*Task*
The whole listing is to be printed again exactly.

*Source material*
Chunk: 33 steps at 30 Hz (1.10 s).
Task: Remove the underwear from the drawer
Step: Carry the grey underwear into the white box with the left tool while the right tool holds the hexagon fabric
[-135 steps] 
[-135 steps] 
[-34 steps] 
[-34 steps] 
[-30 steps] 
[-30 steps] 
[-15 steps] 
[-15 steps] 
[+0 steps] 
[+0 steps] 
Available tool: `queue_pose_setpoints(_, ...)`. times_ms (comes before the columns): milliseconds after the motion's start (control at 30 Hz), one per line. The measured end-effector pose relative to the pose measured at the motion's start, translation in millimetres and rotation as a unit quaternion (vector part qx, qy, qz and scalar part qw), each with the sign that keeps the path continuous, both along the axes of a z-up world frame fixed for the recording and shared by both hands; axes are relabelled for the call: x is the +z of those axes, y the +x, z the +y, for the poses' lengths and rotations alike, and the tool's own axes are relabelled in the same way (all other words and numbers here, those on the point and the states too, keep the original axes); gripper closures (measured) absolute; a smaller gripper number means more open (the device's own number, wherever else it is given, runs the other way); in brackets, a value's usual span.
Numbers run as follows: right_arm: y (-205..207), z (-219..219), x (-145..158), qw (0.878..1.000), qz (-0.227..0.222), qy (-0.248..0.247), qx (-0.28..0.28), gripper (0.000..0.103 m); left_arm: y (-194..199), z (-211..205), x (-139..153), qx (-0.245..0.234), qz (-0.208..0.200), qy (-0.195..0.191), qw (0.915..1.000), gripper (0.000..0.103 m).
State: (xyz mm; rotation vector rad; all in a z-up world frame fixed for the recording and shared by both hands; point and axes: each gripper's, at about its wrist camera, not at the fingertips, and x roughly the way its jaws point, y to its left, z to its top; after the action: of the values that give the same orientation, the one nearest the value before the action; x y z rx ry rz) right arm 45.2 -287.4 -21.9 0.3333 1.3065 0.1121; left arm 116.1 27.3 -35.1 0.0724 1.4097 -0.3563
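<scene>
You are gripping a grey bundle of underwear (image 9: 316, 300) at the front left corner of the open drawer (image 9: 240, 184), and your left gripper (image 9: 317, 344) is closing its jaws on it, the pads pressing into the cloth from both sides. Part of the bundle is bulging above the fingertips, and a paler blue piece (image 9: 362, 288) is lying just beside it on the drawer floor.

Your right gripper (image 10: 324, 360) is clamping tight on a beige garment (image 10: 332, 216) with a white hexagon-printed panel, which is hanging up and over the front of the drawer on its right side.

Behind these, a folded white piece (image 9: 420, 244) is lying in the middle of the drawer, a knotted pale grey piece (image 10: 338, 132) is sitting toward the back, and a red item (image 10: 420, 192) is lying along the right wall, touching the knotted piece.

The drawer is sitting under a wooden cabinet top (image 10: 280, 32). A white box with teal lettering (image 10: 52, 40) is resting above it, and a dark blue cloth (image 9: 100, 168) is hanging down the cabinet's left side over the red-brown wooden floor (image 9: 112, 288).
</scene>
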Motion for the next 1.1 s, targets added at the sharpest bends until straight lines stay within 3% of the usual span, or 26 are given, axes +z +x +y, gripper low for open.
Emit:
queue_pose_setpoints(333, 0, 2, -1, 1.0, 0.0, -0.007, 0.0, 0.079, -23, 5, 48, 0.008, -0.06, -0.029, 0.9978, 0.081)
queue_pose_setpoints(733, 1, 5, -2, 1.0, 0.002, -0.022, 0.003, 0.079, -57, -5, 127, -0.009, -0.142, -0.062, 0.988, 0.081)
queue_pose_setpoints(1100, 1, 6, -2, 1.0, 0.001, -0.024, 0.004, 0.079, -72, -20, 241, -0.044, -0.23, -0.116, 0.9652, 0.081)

*Output of the task*
Chunk: 33 steps at 30 Hz (1.10 s).
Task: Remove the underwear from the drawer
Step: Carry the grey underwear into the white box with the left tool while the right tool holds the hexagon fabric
[-135 steps] 
[-135 steps] 
[-34 steps] 
[-34 steps] 
[-30 steps] 
[-30 steps] 
[-15 steps] 
[-15 steps] 
[+0 steps] 
[+0 steps] 
Available tool: `queue_pose_setpoints(_, ...)`. times_ms (comes before the columns): milliseconds after the motion's start (control at 30 Hz), one per line. The measured end-effector pose relative to the pose measured at the motion's start, translation in millimetres and rotation as a unit quaternion (vector part qx, qy, qz and scalar part qw), each with the sign that keeps the path continuous, both along the axes of a z-up world frame fixed for the recording and shared by both hands; axes are relabelled for the call: x is the +z of those axes, y the +x, z the +y, for the poses' lengths and rotations alike, and the tool's own axes are relabelled in the same way (all other words and numbers here, those on the point and the states too, keep the original axes); gripper closures (measured) absolute; a smaller gripper number means more open (the device's own number, wherever else it is given, runs the other way); in brackets, a value's usual span.
Numbers run as follows: right_arm: y (-205..207), z (-219..219), x (-145..158), qw (0.878..1.000), qz (-0.227..0.222), qy (-0.248..0.247), qx (-0.28..0.28), gripper (0.000..0.103 m); left_arm: y (-194..199), z (-211..205), x (-139..153), qx (-0.245..0.234), qz (-0.208..0.200), qy (-0.195..0.191), qw (0.915..1.000), gripper (0.000..0.103 m).
State: (xyz mm; rotation vector rad; all in a z-up world frame fixed for the recording and shared by both hands; point and axes: each gripper's, at about its wrist camera, not at the fingertips, and x roughly the way its jaws point, y to its left, z to its top; after the action: of the values that give the same orientation, the one nearest the value before the action; x y z rx ry rz) right arm 45.2 -287.4 -21.9 0.3333 1.3065 0.1121; left arm 116.1 27.3 -35.1 0.0724 1.4097 -0.3563
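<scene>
You are gripping a grey bundle of underwear (image 9: 316, 300) at the front left corner of the open drawer (image 9: 240, 184), and your left gripper (image 9: 317, 344) is closing its jaws on it, the pads pressing into the cloth from both sides. Part of the bundle is bulging above the fingertips, and a paler blue piece (image 9: 362, 288) is lying just beside it on the drawer floor.

Your right gripper (image 10: 324, 360) is clamping tight on a beige garment (image 10: 332, 216) with a white hexagon-printed panel, which is hanging up and over the front of the drawer on its right side.

Behind these, a folded white piece (image 9: 420, 244) is lying in the middle of the drawer, a knotted pale grey piece (image 10: 338, 132) is sitting toward the back, and a red item (image 10: 420, 192) is lying along the right wall, touching the knotted piece.

The drawer is sitting under a wooden cabinet top (image 10: 280, 32). A white box with teal lettering (image 10: 52, 40) is resting above it, and a dark blue cloth (image 9: 100, 168) is hanging down the cabinet's left side over the red-brown wooden floor (image 9: 112, 288).
</scene>
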Motion for the next 1.1 s, targets added at the sharpest bends until straight lines stay within 3% of the usual span, or 26 are given, axes +z +x +y, gripper low for open.
Emit:
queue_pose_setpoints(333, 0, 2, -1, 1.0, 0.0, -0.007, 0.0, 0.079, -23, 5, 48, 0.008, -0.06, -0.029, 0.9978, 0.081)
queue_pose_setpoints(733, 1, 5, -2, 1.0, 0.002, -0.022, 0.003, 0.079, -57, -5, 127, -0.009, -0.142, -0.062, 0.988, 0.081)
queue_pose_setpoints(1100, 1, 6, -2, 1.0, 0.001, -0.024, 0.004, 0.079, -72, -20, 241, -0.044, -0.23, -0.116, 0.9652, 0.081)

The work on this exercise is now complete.